Collection entries:
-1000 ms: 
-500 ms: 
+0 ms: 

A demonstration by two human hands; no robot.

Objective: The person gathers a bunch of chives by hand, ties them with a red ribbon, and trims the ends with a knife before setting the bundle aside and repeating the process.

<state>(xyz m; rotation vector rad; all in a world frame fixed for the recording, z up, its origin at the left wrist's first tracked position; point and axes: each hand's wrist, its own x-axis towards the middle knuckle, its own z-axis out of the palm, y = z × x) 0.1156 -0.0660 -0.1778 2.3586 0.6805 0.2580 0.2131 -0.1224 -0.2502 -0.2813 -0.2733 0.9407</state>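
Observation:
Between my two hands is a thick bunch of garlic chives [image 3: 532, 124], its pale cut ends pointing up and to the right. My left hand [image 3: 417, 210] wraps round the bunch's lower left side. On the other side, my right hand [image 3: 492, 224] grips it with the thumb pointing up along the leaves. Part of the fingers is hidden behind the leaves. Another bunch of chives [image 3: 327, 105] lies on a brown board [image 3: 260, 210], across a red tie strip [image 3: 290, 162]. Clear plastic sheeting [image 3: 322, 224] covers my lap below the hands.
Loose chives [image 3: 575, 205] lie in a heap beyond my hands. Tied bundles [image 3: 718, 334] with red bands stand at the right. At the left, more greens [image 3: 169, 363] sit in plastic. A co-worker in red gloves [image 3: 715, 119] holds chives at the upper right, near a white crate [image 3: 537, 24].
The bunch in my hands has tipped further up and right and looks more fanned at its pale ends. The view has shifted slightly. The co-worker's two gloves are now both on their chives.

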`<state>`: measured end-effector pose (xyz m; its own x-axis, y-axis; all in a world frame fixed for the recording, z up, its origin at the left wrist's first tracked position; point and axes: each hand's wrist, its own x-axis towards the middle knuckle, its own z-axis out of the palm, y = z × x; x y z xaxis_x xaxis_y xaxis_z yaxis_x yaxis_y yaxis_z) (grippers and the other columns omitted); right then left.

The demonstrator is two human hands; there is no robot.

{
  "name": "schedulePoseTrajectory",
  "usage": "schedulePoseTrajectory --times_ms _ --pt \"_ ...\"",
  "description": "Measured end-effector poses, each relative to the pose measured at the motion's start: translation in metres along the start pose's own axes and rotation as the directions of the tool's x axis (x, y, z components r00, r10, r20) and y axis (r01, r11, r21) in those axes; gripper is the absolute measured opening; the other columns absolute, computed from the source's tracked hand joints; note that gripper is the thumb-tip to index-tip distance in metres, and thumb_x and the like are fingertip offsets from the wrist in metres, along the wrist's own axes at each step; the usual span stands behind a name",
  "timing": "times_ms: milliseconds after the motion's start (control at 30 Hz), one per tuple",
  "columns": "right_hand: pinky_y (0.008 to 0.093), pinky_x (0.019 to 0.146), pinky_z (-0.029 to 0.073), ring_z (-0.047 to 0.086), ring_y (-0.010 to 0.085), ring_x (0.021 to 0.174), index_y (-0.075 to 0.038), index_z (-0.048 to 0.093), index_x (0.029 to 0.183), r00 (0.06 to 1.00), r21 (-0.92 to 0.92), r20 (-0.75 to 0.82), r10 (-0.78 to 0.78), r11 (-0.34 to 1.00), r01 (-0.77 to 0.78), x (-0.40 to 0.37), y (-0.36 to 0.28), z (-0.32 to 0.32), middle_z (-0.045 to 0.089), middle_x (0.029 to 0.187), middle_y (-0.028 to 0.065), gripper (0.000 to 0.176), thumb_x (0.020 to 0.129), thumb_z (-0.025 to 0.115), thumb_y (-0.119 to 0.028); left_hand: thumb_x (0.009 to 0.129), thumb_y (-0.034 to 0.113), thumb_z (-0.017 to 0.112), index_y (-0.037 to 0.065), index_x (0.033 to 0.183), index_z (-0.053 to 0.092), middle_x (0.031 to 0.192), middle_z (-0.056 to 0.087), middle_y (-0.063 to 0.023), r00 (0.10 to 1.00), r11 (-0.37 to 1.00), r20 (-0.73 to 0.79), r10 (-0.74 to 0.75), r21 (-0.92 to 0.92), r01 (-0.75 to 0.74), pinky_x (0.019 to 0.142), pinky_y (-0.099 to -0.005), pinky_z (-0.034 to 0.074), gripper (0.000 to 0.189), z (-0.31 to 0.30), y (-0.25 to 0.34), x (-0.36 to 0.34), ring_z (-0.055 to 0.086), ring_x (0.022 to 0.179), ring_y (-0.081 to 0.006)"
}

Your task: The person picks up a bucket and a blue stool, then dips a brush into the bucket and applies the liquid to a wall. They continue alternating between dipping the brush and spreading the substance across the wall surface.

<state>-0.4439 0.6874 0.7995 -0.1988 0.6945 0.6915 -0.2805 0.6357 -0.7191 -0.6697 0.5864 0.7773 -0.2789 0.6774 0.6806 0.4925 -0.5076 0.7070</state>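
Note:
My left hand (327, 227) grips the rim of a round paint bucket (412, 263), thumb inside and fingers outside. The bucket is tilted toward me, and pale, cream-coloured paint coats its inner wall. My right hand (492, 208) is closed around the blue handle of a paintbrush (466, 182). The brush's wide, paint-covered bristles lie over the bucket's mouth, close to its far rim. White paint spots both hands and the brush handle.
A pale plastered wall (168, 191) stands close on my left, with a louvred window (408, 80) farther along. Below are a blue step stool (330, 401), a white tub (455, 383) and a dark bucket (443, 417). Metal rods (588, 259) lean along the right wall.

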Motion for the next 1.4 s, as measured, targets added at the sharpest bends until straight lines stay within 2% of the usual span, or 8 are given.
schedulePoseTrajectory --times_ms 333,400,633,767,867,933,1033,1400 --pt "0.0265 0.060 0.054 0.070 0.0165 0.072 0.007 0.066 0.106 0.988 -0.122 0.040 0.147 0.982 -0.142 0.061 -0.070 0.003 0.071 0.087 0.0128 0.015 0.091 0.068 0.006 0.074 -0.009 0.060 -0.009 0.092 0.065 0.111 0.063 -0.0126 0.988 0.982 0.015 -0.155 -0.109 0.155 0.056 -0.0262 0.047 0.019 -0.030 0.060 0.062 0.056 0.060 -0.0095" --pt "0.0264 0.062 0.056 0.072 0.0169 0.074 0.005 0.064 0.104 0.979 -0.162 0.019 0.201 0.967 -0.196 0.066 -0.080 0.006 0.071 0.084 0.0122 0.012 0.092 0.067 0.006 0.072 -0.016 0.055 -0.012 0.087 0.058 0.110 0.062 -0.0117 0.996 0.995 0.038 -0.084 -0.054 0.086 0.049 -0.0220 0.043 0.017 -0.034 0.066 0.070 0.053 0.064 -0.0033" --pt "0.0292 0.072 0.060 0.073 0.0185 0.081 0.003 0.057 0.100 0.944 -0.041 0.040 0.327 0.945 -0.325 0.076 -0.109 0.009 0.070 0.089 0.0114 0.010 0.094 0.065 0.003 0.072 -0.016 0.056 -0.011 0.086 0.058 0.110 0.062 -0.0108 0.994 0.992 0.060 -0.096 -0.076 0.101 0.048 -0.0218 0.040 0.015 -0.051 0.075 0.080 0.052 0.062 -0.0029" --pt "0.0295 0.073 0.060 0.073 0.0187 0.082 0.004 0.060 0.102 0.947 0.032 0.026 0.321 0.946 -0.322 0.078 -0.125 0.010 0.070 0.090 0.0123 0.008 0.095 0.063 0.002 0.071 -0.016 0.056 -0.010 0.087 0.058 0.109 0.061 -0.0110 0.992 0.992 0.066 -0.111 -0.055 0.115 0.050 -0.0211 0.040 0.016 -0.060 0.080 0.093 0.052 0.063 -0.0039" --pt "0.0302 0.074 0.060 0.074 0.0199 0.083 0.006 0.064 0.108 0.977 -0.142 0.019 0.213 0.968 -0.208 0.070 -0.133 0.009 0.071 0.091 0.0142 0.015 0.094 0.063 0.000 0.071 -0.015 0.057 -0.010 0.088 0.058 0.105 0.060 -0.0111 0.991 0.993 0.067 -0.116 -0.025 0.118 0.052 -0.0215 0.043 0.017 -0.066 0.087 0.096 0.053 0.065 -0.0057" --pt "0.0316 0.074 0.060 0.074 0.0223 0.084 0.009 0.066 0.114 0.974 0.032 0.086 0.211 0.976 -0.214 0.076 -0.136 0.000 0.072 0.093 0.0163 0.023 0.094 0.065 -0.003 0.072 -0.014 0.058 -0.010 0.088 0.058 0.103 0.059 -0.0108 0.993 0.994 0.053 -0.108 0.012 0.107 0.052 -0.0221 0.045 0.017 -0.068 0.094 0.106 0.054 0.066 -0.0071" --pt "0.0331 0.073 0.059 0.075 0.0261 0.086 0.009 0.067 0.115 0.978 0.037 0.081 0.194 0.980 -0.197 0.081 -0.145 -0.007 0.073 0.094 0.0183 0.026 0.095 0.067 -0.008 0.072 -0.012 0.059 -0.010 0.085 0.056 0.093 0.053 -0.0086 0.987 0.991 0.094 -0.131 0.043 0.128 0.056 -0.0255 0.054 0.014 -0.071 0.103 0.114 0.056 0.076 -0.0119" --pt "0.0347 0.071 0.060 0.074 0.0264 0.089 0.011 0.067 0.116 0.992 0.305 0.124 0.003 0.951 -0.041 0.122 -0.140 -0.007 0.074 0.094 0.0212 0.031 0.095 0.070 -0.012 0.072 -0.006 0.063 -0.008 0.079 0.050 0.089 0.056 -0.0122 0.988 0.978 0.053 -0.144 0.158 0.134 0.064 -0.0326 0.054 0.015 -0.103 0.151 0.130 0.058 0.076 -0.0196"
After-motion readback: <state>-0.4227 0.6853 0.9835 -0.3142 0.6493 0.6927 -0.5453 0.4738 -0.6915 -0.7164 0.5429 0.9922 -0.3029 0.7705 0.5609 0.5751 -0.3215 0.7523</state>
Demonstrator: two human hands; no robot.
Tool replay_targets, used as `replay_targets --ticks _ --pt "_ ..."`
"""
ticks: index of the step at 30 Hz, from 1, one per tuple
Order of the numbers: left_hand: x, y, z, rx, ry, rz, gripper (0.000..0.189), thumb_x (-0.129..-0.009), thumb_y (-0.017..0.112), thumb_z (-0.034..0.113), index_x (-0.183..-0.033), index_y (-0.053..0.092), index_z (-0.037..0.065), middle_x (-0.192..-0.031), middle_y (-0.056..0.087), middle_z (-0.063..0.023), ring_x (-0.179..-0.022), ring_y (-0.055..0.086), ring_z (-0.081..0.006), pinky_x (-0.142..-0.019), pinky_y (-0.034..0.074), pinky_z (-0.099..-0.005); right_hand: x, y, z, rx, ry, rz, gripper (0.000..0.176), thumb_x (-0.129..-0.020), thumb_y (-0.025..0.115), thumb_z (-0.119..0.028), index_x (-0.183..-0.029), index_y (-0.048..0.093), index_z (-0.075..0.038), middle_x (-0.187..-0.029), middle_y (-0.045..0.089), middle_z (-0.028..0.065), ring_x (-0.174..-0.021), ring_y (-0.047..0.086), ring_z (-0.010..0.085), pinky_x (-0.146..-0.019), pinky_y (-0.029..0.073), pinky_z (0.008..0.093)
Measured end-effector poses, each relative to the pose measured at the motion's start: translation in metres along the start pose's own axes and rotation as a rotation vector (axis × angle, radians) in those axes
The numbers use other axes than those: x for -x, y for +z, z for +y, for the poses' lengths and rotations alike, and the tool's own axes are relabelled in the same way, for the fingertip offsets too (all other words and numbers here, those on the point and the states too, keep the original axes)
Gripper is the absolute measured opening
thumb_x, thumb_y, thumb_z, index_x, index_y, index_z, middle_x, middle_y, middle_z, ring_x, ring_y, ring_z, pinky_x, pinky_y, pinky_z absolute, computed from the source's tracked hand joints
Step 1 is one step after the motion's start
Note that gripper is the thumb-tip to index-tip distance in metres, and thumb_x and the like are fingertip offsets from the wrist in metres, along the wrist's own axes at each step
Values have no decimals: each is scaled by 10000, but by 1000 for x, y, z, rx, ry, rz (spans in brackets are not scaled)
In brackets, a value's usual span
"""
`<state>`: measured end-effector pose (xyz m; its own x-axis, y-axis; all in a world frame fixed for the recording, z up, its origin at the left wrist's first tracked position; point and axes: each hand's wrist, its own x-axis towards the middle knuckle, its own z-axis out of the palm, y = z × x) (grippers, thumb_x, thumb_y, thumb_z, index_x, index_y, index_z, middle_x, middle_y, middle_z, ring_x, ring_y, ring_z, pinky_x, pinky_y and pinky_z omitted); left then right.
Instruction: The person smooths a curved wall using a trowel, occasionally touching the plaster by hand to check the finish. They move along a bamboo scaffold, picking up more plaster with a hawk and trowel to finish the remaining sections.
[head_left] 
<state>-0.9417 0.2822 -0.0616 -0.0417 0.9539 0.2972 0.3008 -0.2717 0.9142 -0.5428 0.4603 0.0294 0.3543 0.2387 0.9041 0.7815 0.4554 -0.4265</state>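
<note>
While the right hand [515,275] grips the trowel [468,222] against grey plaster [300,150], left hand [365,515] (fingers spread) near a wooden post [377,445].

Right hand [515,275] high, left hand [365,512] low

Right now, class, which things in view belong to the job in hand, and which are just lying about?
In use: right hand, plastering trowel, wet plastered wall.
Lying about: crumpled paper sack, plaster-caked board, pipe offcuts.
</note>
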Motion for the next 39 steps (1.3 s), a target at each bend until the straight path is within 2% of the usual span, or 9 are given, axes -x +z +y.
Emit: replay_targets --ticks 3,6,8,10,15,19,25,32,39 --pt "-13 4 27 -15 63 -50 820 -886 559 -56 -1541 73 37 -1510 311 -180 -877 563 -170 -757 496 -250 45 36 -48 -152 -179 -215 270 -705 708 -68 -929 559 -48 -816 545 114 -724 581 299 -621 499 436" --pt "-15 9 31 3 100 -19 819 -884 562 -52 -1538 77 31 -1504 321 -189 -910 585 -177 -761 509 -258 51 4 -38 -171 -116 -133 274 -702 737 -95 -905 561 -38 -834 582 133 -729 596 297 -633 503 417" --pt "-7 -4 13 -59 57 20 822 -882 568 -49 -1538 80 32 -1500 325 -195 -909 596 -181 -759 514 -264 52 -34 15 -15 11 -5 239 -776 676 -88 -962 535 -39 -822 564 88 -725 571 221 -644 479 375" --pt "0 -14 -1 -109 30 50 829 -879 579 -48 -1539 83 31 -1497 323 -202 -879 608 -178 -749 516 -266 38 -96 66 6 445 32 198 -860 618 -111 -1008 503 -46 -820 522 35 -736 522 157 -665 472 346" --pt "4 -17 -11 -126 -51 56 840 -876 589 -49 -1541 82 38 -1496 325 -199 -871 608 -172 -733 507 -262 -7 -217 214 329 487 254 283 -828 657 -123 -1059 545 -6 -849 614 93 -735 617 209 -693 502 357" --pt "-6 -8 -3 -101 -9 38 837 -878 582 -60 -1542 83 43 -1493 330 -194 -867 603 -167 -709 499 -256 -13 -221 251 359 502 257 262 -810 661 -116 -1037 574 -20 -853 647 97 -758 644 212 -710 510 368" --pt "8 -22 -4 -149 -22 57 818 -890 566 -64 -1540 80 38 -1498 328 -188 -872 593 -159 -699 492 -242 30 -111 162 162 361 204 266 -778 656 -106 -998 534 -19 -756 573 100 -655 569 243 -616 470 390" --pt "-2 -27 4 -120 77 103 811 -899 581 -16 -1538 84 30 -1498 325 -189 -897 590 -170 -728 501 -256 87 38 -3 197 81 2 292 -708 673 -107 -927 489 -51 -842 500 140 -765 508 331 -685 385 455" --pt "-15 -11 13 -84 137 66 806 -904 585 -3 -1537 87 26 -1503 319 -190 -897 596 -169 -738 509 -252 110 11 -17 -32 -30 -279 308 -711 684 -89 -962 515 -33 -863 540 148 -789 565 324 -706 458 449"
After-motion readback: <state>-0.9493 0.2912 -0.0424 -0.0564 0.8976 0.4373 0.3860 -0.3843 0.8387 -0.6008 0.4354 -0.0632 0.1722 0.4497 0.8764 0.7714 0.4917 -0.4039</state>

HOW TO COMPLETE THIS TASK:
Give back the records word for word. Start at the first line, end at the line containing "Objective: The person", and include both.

RESULT OF THIS EXERCISE:
-1000 ms: 
-500 ms: 
+0 ms: 

A demonstration by two human hands; no robot.

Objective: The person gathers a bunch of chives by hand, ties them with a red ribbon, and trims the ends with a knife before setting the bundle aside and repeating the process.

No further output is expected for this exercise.